Employant quelque 800 000 salariés et jouant un rôle central dans le bon fonctionnement de l’économie, les transports routiers et activités auxiliaires du transport comptent parmi les professions stratégiques de la nation.

Il y a quelques jours, les représentants patronaux et salariaux du secteur se sont retrouvés afin d’engager leur négociation salariale pour l’année 2022. Pour les représentants des salariés de la branche, cette séance a été l’occasion de revendiquer une politique salariale ambitieuse. Insistant sur les bons résultats économiques du transport et de la logistique – « + 28 % de chiffre d’affaires et + 4,5 milliards d’euros de bénéfices » au 1er semestre 2021, ces chiffres étant issus de la presse professionnelle – la CFDT et la CFTC, qui ne sont pas les organisations les plus turbulentes dans les transports routiers, ont réclamé « 10 % » d’augmentation des salaires conventionnelles, ainsi qu’une meilleure couverture de protection sociale et une amélioration de la qualité de vie au travail.
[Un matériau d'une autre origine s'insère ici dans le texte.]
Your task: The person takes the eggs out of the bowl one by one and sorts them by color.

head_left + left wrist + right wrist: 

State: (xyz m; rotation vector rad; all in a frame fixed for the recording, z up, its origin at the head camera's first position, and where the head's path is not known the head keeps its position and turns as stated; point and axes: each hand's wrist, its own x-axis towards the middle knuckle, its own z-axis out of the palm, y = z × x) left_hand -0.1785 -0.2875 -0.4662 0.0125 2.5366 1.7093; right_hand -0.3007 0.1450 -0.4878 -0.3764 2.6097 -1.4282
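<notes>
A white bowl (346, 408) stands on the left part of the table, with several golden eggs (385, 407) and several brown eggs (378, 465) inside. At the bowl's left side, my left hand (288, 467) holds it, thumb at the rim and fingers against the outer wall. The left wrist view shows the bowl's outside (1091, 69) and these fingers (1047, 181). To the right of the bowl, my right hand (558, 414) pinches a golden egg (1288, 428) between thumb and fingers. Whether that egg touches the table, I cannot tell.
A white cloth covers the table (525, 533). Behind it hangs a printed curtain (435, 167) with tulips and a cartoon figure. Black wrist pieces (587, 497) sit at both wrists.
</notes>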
Du côté de FO, on a par ailleurs demandé la généralisation du 13ème mois dans le secteur.

Confronté à ces exigences salariales, le patronat des transports routiers n’a pourtant pas jugé opportun d’y répondre favorable. D’après la CFDT et la CFTC, il a proposé « une revalorisation comprise entre 3,5 % et 4,5 % ». Cette proposition n’a guère convaincu autour de la table. Les représentants des salariés auraient même prévenu que si la deuxième séance de négociation ne donnait pas lieu à des propositions plus ambitieuses, un mouvement social pourrait tout à fait avoir lieu – les troupes ayant été décrites comme exaspérées par la dégradation tendancielle de leur situation sociale. On suivra attentivement la suite de cette négociation salariale.